▶ [Goal of the exercise]: Start with the first line of the data and end with the line that holds "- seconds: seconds"; write out each one exactly.

(Saved data entries)
-*-

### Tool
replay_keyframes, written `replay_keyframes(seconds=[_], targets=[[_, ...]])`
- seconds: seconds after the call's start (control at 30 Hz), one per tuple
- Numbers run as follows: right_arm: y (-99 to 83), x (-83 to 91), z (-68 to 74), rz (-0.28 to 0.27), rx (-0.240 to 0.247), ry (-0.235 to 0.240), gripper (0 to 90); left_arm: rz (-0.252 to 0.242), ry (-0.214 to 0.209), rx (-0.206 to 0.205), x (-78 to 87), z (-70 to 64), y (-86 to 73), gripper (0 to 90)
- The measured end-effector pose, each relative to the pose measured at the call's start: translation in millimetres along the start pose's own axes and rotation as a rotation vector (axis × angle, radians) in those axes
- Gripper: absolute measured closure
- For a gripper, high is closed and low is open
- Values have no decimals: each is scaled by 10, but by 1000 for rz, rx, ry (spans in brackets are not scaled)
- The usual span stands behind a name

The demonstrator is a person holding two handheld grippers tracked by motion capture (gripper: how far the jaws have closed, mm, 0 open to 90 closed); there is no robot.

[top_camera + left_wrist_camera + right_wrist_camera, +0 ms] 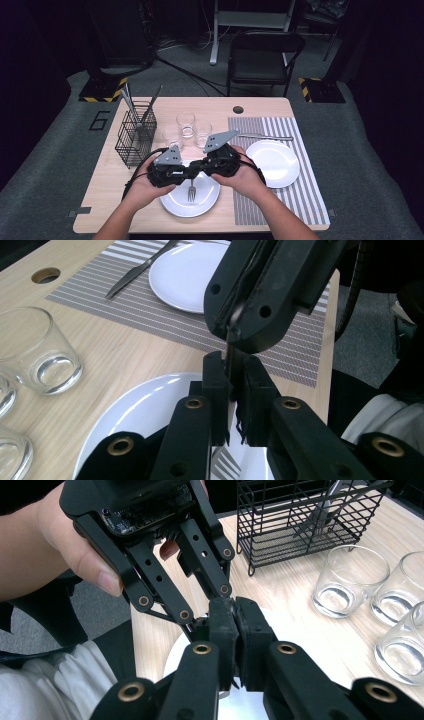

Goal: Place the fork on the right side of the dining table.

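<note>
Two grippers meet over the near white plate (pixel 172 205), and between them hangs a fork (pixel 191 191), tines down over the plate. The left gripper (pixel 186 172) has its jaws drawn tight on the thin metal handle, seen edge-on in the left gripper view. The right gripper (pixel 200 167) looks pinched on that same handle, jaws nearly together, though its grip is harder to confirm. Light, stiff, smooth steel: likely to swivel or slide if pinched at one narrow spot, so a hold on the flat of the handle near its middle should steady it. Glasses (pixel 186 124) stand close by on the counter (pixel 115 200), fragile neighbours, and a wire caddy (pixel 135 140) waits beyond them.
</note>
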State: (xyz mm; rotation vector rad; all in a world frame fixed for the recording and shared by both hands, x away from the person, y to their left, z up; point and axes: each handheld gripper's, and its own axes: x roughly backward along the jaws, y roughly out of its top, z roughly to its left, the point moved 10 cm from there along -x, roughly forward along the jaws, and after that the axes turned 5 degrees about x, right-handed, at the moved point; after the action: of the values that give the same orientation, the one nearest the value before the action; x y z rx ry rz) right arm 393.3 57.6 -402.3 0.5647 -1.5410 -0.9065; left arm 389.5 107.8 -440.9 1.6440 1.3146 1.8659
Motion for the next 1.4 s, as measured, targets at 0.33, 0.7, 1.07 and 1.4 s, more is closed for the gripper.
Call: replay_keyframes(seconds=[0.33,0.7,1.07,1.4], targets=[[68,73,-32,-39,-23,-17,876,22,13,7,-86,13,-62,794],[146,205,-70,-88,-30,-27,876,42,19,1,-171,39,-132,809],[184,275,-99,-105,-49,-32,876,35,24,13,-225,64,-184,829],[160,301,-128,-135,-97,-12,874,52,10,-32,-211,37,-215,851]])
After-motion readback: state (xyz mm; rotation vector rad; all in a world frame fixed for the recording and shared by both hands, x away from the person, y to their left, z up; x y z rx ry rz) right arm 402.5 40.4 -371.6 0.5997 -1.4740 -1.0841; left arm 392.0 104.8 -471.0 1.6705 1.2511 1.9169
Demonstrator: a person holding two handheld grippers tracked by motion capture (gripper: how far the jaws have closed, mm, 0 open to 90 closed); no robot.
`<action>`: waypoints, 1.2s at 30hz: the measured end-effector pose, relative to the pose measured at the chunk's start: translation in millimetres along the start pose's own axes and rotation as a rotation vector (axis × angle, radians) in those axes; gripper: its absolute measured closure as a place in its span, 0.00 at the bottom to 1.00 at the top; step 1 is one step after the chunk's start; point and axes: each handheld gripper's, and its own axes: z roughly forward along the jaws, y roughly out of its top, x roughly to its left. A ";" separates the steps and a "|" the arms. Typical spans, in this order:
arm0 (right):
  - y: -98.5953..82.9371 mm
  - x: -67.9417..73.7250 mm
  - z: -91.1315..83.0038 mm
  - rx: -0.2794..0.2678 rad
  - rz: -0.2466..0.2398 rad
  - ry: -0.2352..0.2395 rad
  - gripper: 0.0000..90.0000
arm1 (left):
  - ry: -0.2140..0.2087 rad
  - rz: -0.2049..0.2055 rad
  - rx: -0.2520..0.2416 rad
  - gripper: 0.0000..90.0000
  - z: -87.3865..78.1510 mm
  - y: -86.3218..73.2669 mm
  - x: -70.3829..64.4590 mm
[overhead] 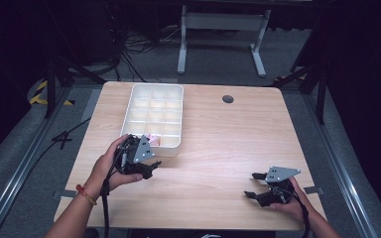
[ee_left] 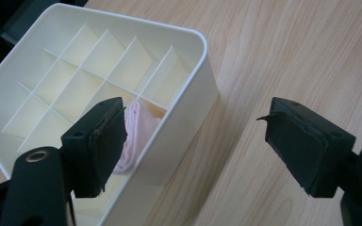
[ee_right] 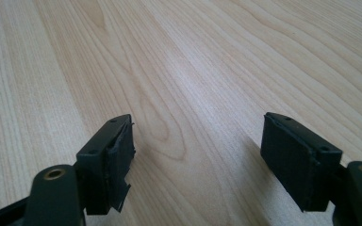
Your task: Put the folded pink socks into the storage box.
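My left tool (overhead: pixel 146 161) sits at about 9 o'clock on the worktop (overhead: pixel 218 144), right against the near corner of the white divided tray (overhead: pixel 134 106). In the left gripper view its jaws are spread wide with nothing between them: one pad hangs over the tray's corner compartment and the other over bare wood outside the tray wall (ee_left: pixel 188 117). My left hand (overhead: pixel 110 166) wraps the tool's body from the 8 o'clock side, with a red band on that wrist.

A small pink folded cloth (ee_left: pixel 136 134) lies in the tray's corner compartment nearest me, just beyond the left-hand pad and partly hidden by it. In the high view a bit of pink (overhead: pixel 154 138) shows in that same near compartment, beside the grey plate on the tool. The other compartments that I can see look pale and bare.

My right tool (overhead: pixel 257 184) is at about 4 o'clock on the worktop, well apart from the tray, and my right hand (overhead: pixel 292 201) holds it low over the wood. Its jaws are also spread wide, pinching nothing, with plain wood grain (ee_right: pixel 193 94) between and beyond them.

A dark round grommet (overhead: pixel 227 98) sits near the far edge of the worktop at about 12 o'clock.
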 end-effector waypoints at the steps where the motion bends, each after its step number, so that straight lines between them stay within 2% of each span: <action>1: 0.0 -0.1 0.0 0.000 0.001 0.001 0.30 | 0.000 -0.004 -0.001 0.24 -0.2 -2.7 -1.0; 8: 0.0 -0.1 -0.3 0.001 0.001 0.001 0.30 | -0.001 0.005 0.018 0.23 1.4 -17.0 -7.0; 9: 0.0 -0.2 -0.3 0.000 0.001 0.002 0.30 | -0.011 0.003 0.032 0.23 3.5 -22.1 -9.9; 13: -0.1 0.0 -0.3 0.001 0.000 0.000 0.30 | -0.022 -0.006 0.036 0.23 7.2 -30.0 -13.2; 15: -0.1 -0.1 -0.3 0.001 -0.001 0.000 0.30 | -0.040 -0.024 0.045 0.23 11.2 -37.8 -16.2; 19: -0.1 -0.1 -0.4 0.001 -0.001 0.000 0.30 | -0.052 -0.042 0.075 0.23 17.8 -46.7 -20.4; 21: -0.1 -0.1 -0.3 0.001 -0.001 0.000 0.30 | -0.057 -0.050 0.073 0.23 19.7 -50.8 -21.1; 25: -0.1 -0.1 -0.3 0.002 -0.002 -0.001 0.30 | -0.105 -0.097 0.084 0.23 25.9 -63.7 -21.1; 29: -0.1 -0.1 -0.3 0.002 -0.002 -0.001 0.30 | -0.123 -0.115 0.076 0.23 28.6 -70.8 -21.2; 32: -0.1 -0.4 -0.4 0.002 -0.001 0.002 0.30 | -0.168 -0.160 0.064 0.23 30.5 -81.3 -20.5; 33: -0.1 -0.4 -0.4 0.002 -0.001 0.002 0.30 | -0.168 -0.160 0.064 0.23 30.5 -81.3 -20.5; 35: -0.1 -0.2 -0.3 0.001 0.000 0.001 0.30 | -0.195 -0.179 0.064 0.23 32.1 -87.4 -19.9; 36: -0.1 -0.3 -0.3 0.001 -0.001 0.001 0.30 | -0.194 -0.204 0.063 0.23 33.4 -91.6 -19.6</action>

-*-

▶ [Your response]:
### Tool
replay_keyframes, written `replay_keyframes(seconds=[_], targets=[[_, ...]])`
- seconds: seconds after the call's start (control at 30 Hz), one per tuple

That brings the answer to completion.